Upon the platform, the size of six good carts with low sides, were women dancing. Their trailing sleeves swirling in the air as they spun, jumped, and swayed. Three women, dressed in red silks, either side of the platform. All had the same waist length hair held back and bound in three sections. Each wore the same lithe dress that finished above the ankle and swayed, and teased, along with their movements.
Girls with curled hair stood at the corners of the dancer’s platform throwing flowers over the crowd. Their cherubim faces smiling incandescent over the new peoples of the Republic.

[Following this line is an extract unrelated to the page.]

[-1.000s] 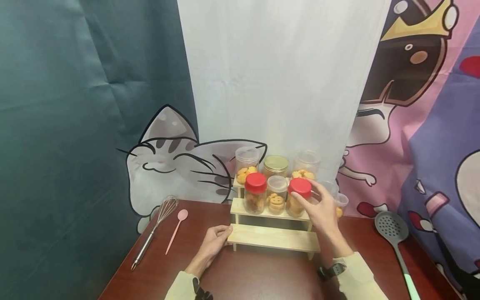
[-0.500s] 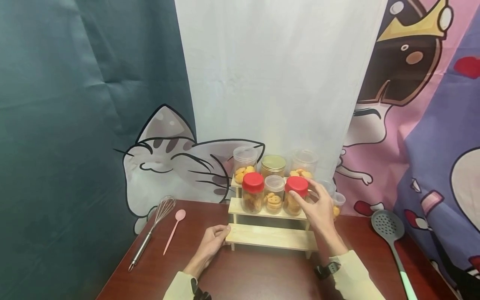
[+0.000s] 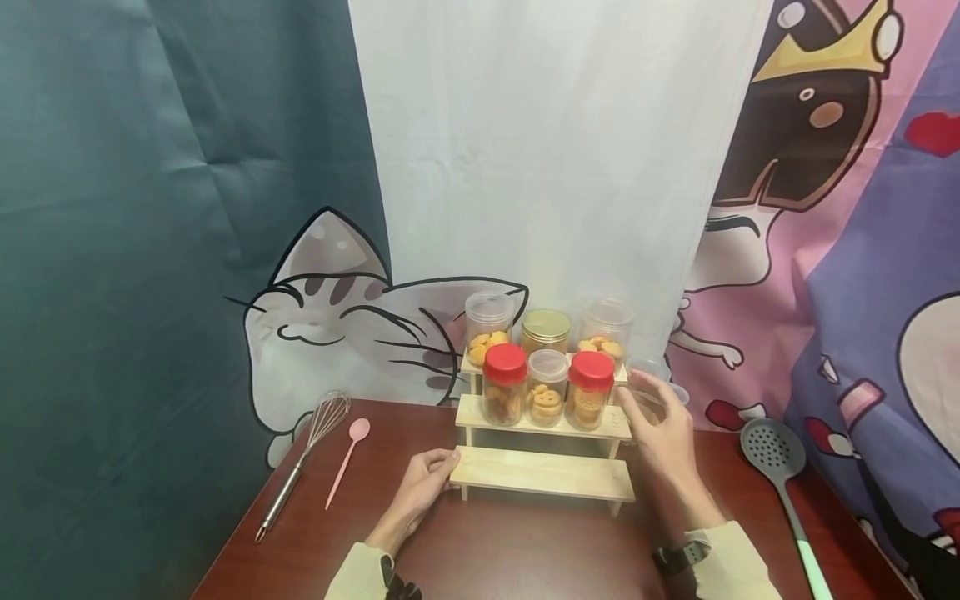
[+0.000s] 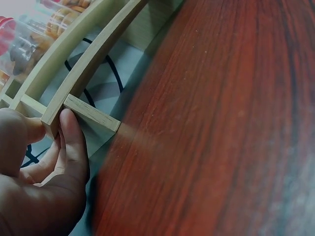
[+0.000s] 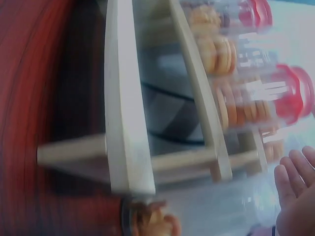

Nemo stared over the spear tipped helmets of the leading unit, over the glistening halberds, passed the drummer, and the dancers, to the person standing. Waving to the crowds. Hands the size of a bears with none of the strength. His grin all teeth and gums. Plump cheeks reduced his eyes to beads. Hair pulled to a tight bun on top of his head, held in place with a pin the length of a knife, pointed at one end and one the other hung jewels that grazed the top of the governor’s ear.
Stipi’s beaded eyes floated from one side of the road to the other. His arm never ceasing to wave as it swayed from right to left and back to right. His eyes settled each time, for a split second, on the dancers. He welcomed new faces to the city, smiled at a child waving a Thesusian flag, swam his gaze over to a dancer’s behind, dragged his eyes to the woman pointing up at him on the other side of the road, and then back again. With all the rhythm of a ship in dock bobbing with the tide.
His gown of gold bulged at the waist. The belt fastening the two sides pulled as tight as possible. The crimson collar rose around his neck, causing the skin and fat to pool over the sides, the two sides meeting over his chest, the left line of crimson carrying on, under the belt, and down his right leg. Intricate lacing in blues and reds covered the golden gown, etching out an entire landscape image of lush forests and snow capped mountains. It was an image of home, of Stipi’s home. The view from Thesus or another of the northern cities of the Republic. In the centre of the belt, wide as a forearm long, over his stomach, was a circle of white, azure blue edging, and that by now all too familiar owl sitting atop a mountain surveying the world. Hunting the world.
There was his target. Just another man that had done wrong to others. Like any other Nemo had hunted. Save this man, this Governor Stipi, had been successful. Excessively so. With his golden gown, legions of soldiers, and dancing women all for him. He shared them now but for how long? This was Stipi’s bandit raid. His justification. A honeyed sword was still a sword no matter who or what flocked about its razors edge.
The dancers passed by on their platforms each of the women seeming to lock eye contact with everyone and no one. Powdered eyes and rouged cheeks beaming to all who simply surrendered their gaze.
Such sugared sights were replaced by the sickly sweet image of the governor. His smile all teeth and joy. How do his cheeks not ache? Stipi’s hand waved to-and-fro with lazy gracefulness. A well rehearsed movement. How does his wrist not hurt? So practiced his smile and intermittent laughter at a child waving back. A break in the routine as he greeted a child sitting on the shoulders of her father personally. The jewels hanging from his hairpin jostling as he leaned forward and waved to the child again, making eye contact almost with Nemo. The black beads staring out from creased skin concealed deeper plans.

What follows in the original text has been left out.